The very fact that a Conservative government is pushing through a law that makes us ‘safe’ from what we view and read on the internet is an indication of how far the new, Culture-Control Left worldview now dominates the zeitgest.
A society in which the natural assumption is that adult human beings need to be protected psychologically from the mere articulation of particular narratives and images is not one in which the values of individual freedom and self-responsibility are exactly dominant.
Once the definition of harmful conduct becomes extended to include the use of words that can trigger negative emotions (but only within selected and favoured sections of the population) then we have well and truly started our descent down the proverbial slippery slope of authoritarianism.

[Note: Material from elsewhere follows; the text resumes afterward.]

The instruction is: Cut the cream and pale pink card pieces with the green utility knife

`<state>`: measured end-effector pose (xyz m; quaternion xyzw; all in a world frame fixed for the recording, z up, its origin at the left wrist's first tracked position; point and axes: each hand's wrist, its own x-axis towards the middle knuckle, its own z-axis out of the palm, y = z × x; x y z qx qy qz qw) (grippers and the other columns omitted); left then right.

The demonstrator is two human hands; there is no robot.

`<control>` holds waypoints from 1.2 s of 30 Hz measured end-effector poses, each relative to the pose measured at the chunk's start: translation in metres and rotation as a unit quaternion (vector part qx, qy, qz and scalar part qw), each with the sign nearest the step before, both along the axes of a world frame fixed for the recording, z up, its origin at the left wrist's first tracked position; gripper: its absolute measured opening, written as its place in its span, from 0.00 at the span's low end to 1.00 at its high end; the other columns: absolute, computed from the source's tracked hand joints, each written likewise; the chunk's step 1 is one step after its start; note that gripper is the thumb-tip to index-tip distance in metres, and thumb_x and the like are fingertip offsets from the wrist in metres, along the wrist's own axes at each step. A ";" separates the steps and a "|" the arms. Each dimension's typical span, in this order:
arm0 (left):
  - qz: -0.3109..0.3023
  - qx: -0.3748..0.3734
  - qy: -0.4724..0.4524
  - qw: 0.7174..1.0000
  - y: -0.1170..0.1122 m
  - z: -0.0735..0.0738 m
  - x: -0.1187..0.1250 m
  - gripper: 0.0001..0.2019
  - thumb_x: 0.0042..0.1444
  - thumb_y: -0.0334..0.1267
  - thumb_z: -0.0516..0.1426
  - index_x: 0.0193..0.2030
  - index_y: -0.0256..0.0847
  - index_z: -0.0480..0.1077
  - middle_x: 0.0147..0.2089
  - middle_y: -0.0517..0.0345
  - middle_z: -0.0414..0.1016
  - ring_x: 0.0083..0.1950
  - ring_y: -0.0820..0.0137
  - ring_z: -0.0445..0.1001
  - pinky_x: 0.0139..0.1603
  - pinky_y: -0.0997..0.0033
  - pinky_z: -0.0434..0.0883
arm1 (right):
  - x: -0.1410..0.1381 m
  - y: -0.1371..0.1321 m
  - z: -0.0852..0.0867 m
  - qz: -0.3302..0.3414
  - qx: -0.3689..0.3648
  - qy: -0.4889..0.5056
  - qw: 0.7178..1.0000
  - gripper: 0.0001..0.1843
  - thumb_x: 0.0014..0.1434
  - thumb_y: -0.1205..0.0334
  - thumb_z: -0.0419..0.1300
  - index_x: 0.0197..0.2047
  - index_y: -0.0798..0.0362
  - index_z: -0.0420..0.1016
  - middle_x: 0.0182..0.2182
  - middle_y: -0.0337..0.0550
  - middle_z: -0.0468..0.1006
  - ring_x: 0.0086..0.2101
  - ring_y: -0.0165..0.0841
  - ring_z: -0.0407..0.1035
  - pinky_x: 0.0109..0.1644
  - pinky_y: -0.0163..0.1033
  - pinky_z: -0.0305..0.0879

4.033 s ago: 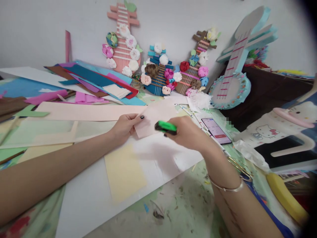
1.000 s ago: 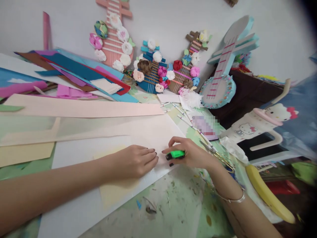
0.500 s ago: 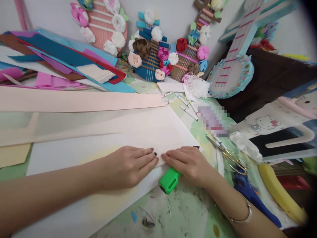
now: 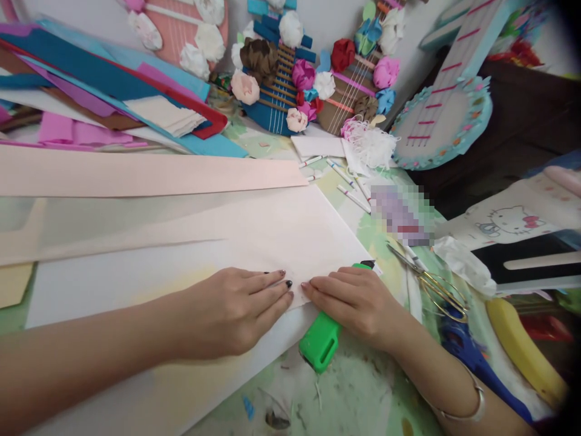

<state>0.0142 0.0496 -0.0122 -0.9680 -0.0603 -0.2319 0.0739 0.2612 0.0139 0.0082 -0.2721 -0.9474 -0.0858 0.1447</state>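
Observation:
My left hand (image 4: 231, 312) lies flat, palm down, on a large pale sheet of paper (image 4: 113, 278), its fingers stretched out together. Close by on the right, my right hand (image 4: 356, 303) curls over a green utility knife (image 4: 320, 342), fingertips resting on the paper's edge. The knife's green end sticks out below the palm, and its black tip shows past the knuckles. The thumb and the middle of the knife are hidden. A thin pale pink sheet (image 4: 272, 224) lies under the fingertips of both hands, with a pink strip (image 4: 181, 172) above it.
Gold-handled scissors (image 4: 440, 290), a blue-handled tool (image 4: 481, 369) and a yellow curved object (image 4: 521, 351) lie at right. Markers (image 4: 354, 197) are scattered beyond the paper. Coloured paper (image 4: 104, 66) is piled at back left; flower-decorated paper instruments (image 4: 276, 115) lean on the wall.
The view has shifted a little, and objects at the back and right appear displaced. Slightly more of the green knife shows above the right knuckles. Both hands stay close together on the paper.

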 end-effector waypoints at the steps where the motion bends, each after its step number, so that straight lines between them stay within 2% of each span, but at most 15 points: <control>1: 0.000 0.000 0.001 1.000 0.000 0.000 0.000 0.18 0.66 0.25 0.43 0.51 0.28 0.72 0.47 0.45 0.78 0.53 0.62 0.75 0.49 0.65 0.73 | 0.000 0.000 0.000 0.000 0.000 -0.004 1.000 0.14 0.67 0.69 0.49 0.44 0.63 0.75 0.31 0.47 0.79 0.28 0.31 0.69 0.29 0.38 0.63; 7: -0.003 0.005 -0.006 1.000 0.001 -0.001 -0.001 0.16 0.65 0.24 0.45 0.51 0.27 0.72 0.46 0.43 0.79 0.53 0.61 0.75 0.51 0.64 0.73 | -0.003 -0.002 0.004 -0.007 0.012 -0.027 1.000 0.15 0.68 0.70 0.47 0.41 0.62 0.75 0.30 0.47 0.79 0.27 0.31 0.67 0.28 0.38 0.62; 13: 0.007 0.014 -0.034 0.999 0.002 -0.002 0.002 0.17 0.65 0.25 0.44 0.50 0.28 0.72 0.47 0.45 0.79 0.52 0.63 0.76 0.51 0.65 0.73 | -0.002 -0.003 0.005 -0.055 0.029 -0.026 0.998 0.15 0.68 0.69 0.47 0.46 0.63 0.74 0.33 0.47 0.79 0.29 0.30 0.68 0.29 0.38 0.60; 17: 0.037 0.022 -0.049 0.998 0.001 -0.005 0.002 0.16 0.65 0.24 0.44 0.48 0.26 0.72 0.47 0.45 0.79 0.52 0.62 0.76 0.51 0.64 0.74 | 0.000 -0.001 0.002 -0.063 0.047 -0.023 0.997 0.15 0.68 0.69 0.47 0.39 0.60 0.75 0.32 0.46 0.78 0.28 0.29 0.67 0.29 0.38 0.58; 23: 0.028 0.019 -0.004 0.999 0.002 -0.004 -0.002 0.16 0.64 0.23 0.45 0.50 0.26 0.72 0.48 0.42 0.78 0.54 0.62 0.75 0.53 0.65 0.73 | 0.002 0.002 0.002 -0.048 0.031 -0.031 0.998 0.14 0.67 0.71 0.50 0.35 0.59 0.75 0.32 0.45 0.78 0.27 0.30 0.66 0.28 0.39 0.56; 28: 0.022 0.007 0.007 1.000 0.004 -0.005 -0.003 0.17 0.64 0.23 0.45 0.51 0.29 0.71 0.48 0.44 0.78 0.56 0.63 0.73 0.54 0.67 0.72 | 0.003 0.003 0.002 -0.039 0.025 -0.025 0.999 0.16 0.68 0.71 0.47 0.37 0.59 0.76 0.31 0.46 0.78 0.28 0.30 0.67 0.29 0.38 0.58; 32: 0.028 0.006 -0.018 0.999 0.004 -0.007 -0.002 0.17 0.64 0.23 0.44 0.50 0.28 0.72 0.47 0.44 0.79 0.54 0.62 0.75 0.52 0.65 0.73 | 0.003 0.002 0.002 -0.045 0.025 -0.031 0.998 0.15 0.67 0.70 0.48 0.37 0.59 0.75 0.31 0.46 0.78 0.27 0.30 0.67 0.29 0.38 0.57; 36: 0.037 0.024 -0.049 0.998 0.007 -0.008 -0.001 0.14 0.65 0.27 0.47 0.49 0.29 0.71 0.47 0.46 0.79 0.53 0.62 0.75 0.52 0.64 0.75 | 0.007 0.002 0.003 -0.065 0.036 -0.018 0.997 0.11 0.65 0.69 0.52 0.45 0.62 0.74 0.33 0.47 0.78 0.29 0.31 0.68 0.30 0.38 0.58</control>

The Tories are the political party that is supposed to most uphold our right to enjoy personal autonomy economically and culturally, but now consistently falls into line with the contemporary left’s desire to extend state control over what we are allowed to communicate. This raises the question: what, exactly, is now the purpose of the Conservative party?
Only David Davis and Kemi Badenoch, who pledged herself to abandon the Online Safety Bill (OSB) when she was running to be party leader, appear to want to resist the drive to turn Britain into one enormous ‘safe space’. This dystopia will be one in which the contemporary left gets to decide precisely what ideological and cultural content is either acceptable to the various identity groups they claim to represent the interests of, or, on the other hand, transgressive and too dangerous to allow. As Kemi has warned, the OSB is ‘legislating for hurt feelings’ and we all know how this will end up.
Michelle Donelan, the culture secretary, has at least decided to remove the section of the Bill that would have charged the big platforms with removing not only illegal content but also material deemed to be legal but harmful. We should be grateful for very small mercies. What Boris and Nadine Dorries were thinking in the first place when paving the way for this extraordinary power beggars belief.
Needless to say, Labour, the Samaritans and charities are claiming that this will impact negatively on, yes, you guessed it, children. Religious conservatives like Mary Whitehouse back in the 1970s and 80s always used the kiddies as cover for their broader illiberal objectives and the Culture-Control Left are no different today.
The platforms will have to provide ‘tools’ for adults to not see content relating to eating disorders, misogyny and other supposedly unsettling content. Why are these necessary in the first place? I’m a terrible arachnophobe and the solution for people like me is simply not to google things such as ‘the Amazon’s biggest and hairiest tarantulas’. It’s really quite simple. Take responsibility for your own life, stop being a pseudo victim.
It is not clear where the removal of the legal but harmful provisions leaves the Bill’s sections dealing with erasing alleged mis/disinformation (needless to say, a very dangerous power to hand the state). Will the Secretary of State, Ofcom and the platforms now still have the power to remove, say, Covid vaccine-sceptical views from finding expression? Many on the Culture-Control Left want a future Labour government to use this power to have dissident views on climate change blocked.
However, other illiberal parts of the Bill are certainly being kept in place. The police will still be able to come after you if, in their opinion, you have caused a member of a ‘likely audience’ ‘severe emotional distress’. In fact there doesn’t even have to be a complainant for them to come after you, just the cops vague intuition that what you have articulated might have caused psychological ‘trauma’.
Given the type of thinking that is now so dominant within the College of Policing and the Association of Chief Constables we can safely assume that this power will only be deployed asymmetrically. Transgender-sceptics and those others who violate the fundamental shibboleths of new left ideology will get their collars felt, but not those who often deploy aggressive rhetoric against them, Tories in general, whoever the left wish to target.
The OSB is exactly the legislation that the Marxist Campaign for Press & Broadcasting Freedom started agitating for back in the 1970s. Then, what emerged as the mainstream left fervently embraced the goal of a state-regulated media, with groups such as the Media Reform Coalition and Hacked Off. A Conservative government is now about to deliver that price to them for reasons that remain unclear. It will be interesting to see how a Labour government then builds upon it.